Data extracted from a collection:
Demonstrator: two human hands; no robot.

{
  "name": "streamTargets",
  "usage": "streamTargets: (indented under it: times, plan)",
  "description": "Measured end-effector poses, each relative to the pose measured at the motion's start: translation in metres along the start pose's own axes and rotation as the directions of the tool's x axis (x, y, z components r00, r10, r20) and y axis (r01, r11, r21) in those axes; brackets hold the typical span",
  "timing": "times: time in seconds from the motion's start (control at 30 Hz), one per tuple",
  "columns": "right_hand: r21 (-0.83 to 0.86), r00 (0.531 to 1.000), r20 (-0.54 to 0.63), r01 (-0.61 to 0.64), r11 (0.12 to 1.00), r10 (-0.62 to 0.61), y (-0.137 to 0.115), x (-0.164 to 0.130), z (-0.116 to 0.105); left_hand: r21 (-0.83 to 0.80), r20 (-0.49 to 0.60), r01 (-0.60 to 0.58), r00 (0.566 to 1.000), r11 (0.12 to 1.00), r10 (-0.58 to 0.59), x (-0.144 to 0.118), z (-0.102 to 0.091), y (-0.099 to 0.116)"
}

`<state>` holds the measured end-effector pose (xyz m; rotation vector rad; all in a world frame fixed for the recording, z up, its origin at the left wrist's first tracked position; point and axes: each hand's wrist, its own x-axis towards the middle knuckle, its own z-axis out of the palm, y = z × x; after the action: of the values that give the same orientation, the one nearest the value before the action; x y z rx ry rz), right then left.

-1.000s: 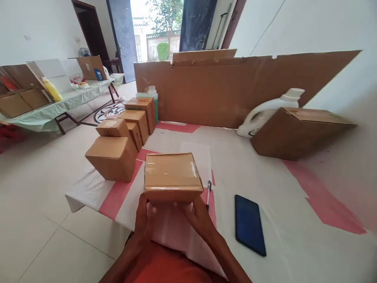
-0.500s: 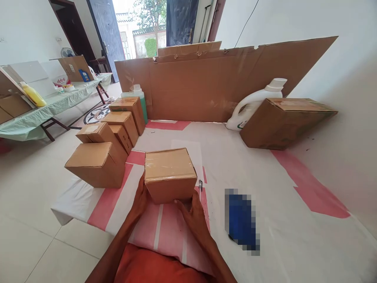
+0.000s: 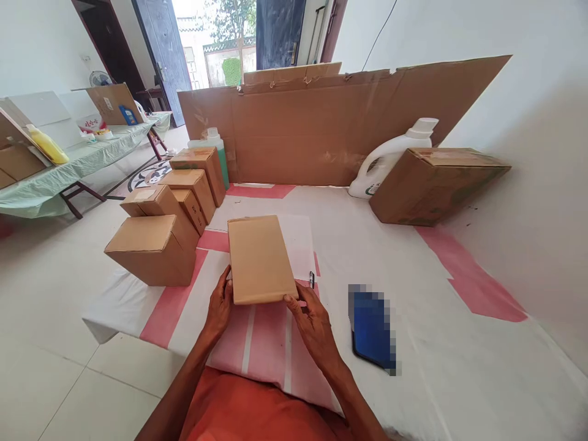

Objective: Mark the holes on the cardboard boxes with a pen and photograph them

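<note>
Both hands, left hand (image 3: 219, 306) and right hand (image 3: 311, 316), clamp the small box (image 3: 260, 258) at its near edge; five finished-looking boxes (image 3: 154, 248) sit at 10 o'clock, so probably mid-batch.

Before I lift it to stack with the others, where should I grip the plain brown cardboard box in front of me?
Grip the plain brown cardboard box by its two long side walls, from the near end, where the left hand and right hand already sit. Its flat, unbroken top offers no hold.

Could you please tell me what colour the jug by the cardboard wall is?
The jug is white, seen in the head view.
</note>
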<state>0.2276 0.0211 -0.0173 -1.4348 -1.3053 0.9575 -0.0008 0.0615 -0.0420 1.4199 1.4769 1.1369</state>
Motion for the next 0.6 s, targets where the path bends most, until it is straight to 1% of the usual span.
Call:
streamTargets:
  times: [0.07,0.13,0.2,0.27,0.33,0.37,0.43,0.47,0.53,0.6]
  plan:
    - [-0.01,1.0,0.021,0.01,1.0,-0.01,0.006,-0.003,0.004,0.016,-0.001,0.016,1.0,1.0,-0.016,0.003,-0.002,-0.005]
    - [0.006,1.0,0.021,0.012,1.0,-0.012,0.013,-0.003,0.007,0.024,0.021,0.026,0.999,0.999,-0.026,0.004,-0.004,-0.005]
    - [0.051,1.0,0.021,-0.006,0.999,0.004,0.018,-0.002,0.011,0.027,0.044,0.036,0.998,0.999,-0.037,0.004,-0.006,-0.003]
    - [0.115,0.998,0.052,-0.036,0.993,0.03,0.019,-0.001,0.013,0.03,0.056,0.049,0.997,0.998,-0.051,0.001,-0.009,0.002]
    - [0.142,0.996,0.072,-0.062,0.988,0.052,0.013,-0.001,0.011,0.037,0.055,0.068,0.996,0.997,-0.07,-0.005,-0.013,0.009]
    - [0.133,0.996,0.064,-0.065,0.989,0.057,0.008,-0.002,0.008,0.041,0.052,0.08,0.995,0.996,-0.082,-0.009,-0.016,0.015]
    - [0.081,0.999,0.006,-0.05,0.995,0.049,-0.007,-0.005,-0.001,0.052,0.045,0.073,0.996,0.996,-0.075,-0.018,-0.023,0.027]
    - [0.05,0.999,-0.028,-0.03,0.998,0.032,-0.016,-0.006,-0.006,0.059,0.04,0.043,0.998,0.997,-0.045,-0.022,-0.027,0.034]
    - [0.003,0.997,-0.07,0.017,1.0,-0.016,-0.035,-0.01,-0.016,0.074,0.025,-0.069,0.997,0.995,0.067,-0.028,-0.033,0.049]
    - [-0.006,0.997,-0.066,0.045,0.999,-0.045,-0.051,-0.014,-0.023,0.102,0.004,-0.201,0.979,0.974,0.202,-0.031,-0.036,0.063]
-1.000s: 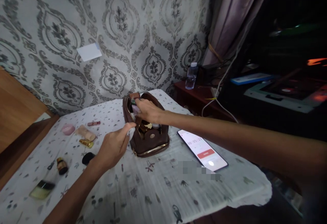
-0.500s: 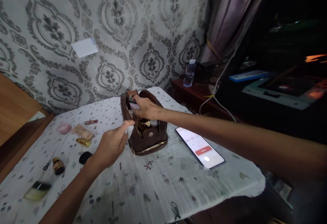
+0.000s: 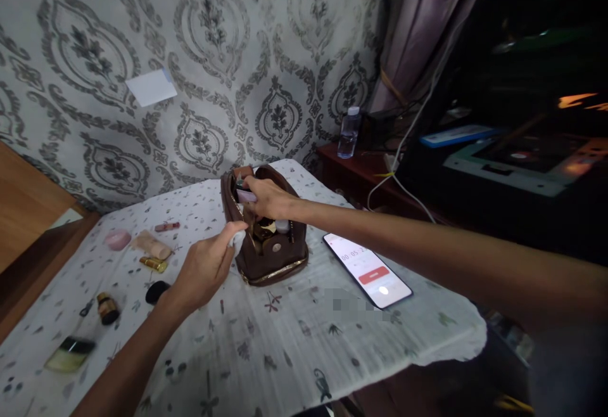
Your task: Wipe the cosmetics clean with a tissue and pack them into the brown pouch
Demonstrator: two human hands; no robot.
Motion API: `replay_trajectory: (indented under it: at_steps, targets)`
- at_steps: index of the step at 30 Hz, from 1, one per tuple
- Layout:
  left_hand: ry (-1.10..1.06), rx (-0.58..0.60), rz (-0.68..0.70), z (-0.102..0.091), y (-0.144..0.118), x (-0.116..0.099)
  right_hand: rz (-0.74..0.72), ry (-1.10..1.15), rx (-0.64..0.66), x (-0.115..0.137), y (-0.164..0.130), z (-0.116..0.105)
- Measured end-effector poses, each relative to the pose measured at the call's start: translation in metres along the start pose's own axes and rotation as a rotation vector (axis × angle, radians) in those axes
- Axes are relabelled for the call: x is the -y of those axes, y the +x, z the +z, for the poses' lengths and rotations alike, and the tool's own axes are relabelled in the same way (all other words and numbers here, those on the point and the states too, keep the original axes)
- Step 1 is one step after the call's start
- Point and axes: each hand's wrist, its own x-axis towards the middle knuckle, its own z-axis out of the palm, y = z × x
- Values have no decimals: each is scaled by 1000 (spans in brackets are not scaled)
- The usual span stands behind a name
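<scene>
Brown pouch (image 3: 273,249) is sitting open near the middle of the table (image 3: 294,353), which is wearing a white printed cloth; everything below is placed relative to the pouch.

Writing: only the phone (image 3: 367,269), lying just right of the pouch, is showing anything readable, timer digits starting 00:05 above a red button. A blurred patch is sitting on the cloth in front of the phone. No brand legible on the pouch or the cosmetics.

Far left of the pouch, nearest the table's front edge, a pale flat bottle with dark cap (image 3: 69,352) is lying down. Beyond it a small dark jar with gold band (image 3: 107,308), then a black oval piece (image 3: 157,291). Further back a pink round compact (image 3: 118,239), a beige tube (image 3: 152,245), a gold tube (image 3: 152,264) and a small pink stick (image 3: 166,226) are lying loose.

Left hand (image 3: 204,268) is pinching the pouch's left rim, with something white showing at the fingertips, fingers curled in a grasp.

Inside the pouch, gold-capped and white-capped items are standing packed together, not identifiable.

Right hand (image 3: 268,198) is reaching into the pouch's mouth from the right, gripping a small lilac item (image 3: 246,196) at the back end.

Behind and right of the pouch a clear water bottle (image 3: 348,132) is standing on a dark side table (image 3: 361,170).
</scene>
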Motion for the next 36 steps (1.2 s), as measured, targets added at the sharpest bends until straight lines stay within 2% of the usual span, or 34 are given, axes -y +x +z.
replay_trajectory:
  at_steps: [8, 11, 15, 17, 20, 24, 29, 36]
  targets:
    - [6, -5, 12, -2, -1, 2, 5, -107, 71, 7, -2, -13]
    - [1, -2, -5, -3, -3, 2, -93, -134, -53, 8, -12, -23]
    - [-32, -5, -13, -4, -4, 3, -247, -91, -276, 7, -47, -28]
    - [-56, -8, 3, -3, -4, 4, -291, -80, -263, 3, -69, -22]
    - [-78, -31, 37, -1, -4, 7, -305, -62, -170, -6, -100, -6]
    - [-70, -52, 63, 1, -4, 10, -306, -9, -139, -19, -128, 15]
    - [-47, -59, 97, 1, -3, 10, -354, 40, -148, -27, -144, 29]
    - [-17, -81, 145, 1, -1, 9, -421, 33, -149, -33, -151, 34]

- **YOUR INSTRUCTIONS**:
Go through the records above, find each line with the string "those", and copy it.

- **REPLY TO THE TASK**:
  "description": "Measured end-effector poses, each relative to the pose measured at the motion's start: translation in metres along the start pose's own axes and rotation as the directions of the tool's x axis (x, y, z components r00, r10, r20) and y axis (r01, r11, r21) in those axes; brackets hold the typical span",
- Measured end-effector poses, each relative to the pose measured at the call's start: translation in metres along the start pose's own axes and rotation as a rotation vector (axis × angle, radians) in those axes
- Axes are relabelled for the call: x is the -y of those axes, y the +x, z the +z, for the poses' lengths and rotations alike, and the tool's own axes are relabelled in the same way (all other words and numbers here, those on the point and the states too, keep the original axes)

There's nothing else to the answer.